Reaching the end of the hallway, Sassani pushed open the double doors. He did not knock, which drew an irritated look from the woman hunched over Maryam Farhad’s body. There were fewer than five hundred forensic medical examiners in Iran, and only a handful with the implicit trust of the IRGC. The number of female doctors in this already small group could be counted on one hand. Sassani knew Dr. Nuri, and realized the necessity of her position.
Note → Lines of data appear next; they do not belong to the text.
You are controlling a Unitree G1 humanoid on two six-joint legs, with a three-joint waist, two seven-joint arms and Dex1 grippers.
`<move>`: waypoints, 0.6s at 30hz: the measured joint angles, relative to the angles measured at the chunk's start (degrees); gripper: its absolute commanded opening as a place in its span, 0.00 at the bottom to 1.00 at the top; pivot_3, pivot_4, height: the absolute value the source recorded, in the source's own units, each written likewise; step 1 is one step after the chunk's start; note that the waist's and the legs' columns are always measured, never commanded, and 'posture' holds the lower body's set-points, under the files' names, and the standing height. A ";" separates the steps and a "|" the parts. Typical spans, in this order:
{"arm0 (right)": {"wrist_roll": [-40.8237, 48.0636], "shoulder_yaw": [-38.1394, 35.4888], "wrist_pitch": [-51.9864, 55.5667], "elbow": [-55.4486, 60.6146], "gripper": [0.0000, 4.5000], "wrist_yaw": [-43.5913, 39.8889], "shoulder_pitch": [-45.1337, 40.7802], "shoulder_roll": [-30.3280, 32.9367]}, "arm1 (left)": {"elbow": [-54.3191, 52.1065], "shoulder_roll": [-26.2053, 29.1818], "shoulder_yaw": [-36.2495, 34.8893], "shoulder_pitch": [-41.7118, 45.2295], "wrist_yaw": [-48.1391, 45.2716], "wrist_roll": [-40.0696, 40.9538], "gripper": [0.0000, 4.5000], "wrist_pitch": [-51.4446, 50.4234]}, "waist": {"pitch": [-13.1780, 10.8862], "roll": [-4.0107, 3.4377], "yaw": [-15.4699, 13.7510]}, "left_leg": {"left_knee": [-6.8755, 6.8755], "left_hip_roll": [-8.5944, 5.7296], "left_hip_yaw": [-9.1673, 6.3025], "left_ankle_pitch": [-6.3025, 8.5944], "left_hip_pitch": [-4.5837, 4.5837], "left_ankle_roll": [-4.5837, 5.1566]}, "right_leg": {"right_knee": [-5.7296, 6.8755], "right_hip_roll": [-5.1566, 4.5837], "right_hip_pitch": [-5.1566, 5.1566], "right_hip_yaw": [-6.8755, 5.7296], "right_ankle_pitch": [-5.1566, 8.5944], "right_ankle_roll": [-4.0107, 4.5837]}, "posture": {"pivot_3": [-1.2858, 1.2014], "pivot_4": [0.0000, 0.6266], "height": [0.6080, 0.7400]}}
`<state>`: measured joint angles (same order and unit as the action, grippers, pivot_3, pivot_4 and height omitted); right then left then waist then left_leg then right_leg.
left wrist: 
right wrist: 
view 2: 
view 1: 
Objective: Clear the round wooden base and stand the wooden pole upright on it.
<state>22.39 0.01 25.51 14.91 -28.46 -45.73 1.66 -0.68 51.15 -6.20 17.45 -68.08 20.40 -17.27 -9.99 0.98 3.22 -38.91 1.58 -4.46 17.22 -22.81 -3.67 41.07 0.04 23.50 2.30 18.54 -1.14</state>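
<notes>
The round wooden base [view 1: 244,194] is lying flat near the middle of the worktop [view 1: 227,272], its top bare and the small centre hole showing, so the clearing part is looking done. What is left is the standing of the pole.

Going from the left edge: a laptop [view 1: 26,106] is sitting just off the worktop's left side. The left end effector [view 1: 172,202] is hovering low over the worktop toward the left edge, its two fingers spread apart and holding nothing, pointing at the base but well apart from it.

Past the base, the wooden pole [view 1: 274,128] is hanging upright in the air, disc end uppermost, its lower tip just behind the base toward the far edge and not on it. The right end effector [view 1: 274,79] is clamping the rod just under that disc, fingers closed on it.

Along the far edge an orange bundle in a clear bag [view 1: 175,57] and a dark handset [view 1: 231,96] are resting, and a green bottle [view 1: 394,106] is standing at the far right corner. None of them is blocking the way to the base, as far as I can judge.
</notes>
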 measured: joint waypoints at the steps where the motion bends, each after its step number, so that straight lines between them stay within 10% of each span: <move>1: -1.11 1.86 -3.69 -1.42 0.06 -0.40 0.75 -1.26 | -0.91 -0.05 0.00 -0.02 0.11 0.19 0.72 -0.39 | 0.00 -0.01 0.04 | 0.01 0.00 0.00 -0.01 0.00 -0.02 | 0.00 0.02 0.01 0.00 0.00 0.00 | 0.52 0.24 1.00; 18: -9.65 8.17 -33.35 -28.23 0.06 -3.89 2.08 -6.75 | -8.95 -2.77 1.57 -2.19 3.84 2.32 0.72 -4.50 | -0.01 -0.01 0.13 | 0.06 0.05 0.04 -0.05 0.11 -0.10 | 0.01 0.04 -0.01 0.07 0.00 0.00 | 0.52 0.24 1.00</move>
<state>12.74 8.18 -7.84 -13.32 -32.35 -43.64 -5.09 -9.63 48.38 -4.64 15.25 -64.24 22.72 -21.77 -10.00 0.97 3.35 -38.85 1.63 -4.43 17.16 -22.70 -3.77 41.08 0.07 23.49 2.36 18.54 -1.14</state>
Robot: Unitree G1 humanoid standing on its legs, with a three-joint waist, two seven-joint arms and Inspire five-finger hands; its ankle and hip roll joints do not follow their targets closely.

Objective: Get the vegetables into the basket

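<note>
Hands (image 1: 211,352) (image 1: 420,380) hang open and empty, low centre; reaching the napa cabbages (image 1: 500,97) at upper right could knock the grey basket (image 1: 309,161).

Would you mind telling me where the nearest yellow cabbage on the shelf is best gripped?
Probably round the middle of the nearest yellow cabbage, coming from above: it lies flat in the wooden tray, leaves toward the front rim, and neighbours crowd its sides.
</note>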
Nuri recognized her importance as well, and pushed Sassani further than he was accustomed, certainly by a woman.
The examination room was well lit compared to the hallway, and felt cramped, with long, stainless-steel sinks, and tables forming an L along the back and left-hand walls. Metal doors, like small refrigerators, checkered the wall to Sassani’s right. The bodies of the traitors would be behind three of them, awaiting a cursory glance by a male doctor and a quick burial.